Exercise: Skip pictures in the listing below; copy exactly the lines from the one with "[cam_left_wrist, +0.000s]" through the one with "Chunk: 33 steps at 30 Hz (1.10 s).", inclusive.

Recorded information:
:::::

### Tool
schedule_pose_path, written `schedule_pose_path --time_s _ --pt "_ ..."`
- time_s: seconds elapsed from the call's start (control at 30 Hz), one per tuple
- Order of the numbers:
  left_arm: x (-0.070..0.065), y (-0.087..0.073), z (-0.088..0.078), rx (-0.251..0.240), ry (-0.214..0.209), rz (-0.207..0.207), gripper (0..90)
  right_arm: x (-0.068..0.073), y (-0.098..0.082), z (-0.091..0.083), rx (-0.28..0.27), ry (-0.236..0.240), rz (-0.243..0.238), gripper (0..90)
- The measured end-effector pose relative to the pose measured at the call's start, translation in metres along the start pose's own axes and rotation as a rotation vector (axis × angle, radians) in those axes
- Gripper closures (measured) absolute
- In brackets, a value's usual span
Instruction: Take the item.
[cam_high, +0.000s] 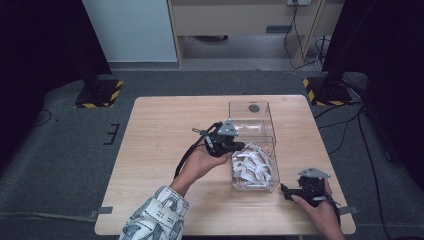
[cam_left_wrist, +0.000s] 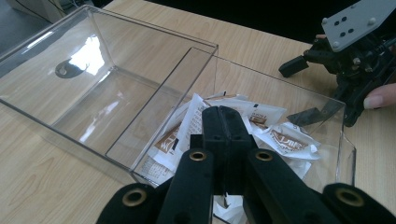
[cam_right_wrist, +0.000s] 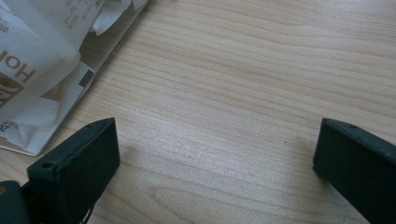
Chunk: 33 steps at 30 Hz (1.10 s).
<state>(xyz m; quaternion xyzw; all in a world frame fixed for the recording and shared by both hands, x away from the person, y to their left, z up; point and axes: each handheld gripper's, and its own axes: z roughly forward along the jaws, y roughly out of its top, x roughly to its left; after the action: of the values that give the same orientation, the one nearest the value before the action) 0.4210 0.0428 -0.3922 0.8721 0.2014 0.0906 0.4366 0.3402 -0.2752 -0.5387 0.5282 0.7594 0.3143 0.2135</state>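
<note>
Paper sachets (cam_high: 253, 165), white with brown printed panels, lie in a loose crumpled heap in the near compartment of a clear plastic box (cam_high: 251, 107) on the wooden counter (cam_high: 160, 130). Their print is mostly too small to read; in the right gripper view one sachet (cam_right_wrist: 28, 60) pressed against the box wall shows the large letters "OH" as the camera sees them. The box runs with its long axis away from the person, and a divider separates the sachets from the far compartment. The left tongs (cam_left_wrist: 224, 122) hang over the heap with jaws pressed together. The right tongs (cam_right_wrist: 215, 154) rest just beside the box's near corner, jaws wide apart over bare wood.
</note>
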Motion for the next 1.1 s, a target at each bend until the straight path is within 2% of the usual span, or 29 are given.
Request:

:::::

Response to this exercise:
[cam_left_wrist, +0.000s] 
[cam_right_wrist, +0.000s] 
Chunk: 33 steps at 30 Hz (1.10 s).

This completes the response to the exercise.